* [RFC] Remove of ISA pools, and Lazy sense allocation.
@ 2008-05-07 10:57 Boaz Harrosh
2008-05-07 15:43 ` FUJITA Tomonori
0 siblings, 1 reply; 3+ messages in thread
From: Boaz Harrosh @ 2008-05-07 10:57 UTC (permalink / raw)
To: Andi Kleen, James Bottomley, linux-scsi; +Cc: Benny Halevy
Let me please explain a bit on my sense_buffer patchset and where I was going
with these:
Currently every ULD/Initiator that pushes request to block devices puts a sense
buffer of SCSI_SENSE_BUFFERSIZE size onto request->sense pointer. scsi-midlayer
shadows that buffer, for what it thought as a DMAable buffer for drivers, and at
completion of request copies the shadow buffer back into ULD's buffer.
I have observed three uses of sense_buffer handling in scsi drivers:
1. Driver has internal sense data, which is copied if needed into scsi-ml shadow
by use of memcpy.
This group is by far the biggest with more than 66% of drivers.
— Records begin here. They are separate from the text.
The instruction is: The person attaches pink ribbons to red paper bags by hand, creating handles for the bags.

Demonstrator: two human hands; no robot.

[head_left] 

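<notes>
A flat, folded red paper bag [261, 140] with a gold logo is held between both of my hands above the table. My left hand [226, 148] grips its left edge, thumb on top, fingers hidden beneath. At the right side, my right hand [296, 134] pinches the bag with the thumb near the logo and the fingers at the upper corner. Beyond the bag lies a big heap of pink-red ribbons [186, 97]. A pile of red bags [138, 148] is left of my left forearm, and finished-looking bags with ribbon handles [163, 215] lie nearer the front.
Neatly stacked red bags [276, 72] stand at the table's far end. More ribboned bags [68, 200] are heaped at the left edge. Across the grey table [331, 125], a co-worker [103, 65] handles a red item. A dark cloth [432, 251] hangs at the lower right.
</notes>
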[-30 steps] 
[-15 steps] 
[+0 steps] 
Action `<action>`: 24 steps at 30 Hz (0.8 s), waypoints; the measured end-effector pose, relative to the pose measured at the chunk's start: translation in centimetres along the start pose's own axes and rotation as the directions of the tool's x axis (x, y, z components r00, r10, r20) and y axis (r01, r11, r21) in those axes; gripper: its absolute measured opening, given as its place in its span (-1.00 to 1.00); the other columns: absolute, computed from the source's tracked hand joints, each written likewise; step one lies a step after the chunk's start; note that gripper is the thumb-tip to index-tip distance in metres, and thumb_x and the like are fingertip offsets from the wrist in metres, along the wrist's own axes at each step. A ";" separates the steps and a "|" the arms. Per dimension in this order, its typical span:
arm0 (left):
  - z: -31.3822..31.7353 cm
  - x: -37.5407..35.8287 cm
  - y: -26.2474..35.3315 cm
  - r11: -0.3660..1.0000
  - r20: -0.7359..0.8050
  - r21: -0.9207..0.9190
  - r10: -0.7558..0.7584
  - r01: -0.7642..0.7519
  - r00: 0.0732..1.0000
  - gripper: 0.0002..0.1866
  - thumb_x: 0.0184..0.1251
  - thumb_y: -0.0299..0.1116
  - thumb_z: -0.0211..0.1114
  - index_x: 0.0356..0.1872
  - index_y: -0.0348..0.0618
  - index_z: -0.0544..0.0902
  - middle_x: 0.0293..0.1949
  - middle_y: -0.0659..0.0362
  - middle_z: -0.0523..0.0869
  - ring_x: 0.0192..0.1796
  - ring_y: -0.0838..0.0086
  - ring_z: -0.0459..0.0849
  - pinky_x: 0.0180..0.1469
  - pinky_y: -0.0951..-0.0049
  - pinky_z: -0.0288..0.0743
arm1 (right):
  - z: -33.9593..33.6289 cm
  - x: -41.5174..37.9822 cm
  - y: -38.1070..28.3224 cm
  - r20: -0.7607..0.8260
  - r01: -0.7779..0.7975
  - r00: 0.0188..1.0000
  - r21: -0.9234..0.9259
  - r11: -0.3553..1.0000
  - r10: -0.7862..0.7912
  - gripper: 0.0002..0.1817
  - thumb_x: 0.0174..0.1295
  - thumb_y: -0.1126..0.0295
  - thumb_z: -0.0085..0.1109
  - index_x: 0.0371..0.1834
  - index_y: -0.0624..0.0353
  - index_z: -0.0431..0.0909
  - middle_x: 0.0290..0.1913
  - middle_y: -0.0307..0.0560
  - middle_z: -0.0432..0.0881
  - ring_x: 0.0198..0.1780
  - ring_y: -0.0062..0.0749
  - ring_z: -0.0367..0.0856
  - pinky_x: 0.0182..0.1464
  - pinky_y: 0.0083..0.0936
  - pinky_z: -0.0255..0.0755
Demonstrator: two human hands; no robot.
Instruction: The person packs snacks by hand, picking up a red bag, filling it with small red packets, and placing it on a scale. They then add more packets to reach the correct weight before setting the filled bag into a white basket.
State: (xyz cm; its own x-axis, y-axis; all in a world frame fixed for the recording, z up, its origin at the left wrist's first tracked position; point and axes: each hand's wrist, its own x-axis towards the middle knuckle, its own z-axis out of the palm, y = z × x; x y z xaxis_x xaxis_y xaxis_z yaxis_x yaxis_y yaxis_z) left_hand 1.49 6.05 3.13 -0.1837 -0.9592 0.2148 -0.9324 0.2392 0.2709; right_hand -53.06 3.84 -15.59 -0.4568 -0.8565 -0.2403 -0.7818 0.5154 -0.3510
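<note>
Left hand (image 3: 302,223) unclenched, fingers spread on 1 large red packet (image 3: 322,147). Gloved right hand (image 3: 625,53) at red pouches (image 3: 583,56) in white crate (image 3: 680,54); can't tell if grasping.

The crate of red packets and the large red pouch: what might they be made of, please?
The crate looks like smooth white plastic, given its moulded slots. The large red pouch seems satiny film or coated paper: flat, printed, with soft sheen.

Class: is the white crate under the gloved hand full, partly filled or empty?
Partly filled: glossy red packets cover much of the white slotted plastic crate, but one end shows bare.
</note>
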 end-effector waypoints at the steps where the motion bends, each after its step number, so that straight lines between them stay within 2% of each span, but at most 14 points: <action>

For this
group the scsi shadow is a waste of resources and cycles, the ULD's buffer
could be used directly.
In my patchset I've introduced a new API for these drivers to use:
scsi_eh_cpy_sense() - And have converted all drivers to use this API.
(Few drivers had bugs here where they would overrun internal buffers which
was fixed)
2. The second group is those drivers that use the scsi_eh_prep/restore_cmnd()
API, to hijack the failing command, convert it to a REQUEST_SENSE scsi
command. Put it directly at drivers head of Q and restore original command
when done.
In this group also fall the drivers that do nothing in regard to sense
handling. That is, the scsi-ml will call the scsi_eh_prep/restore_cmnd()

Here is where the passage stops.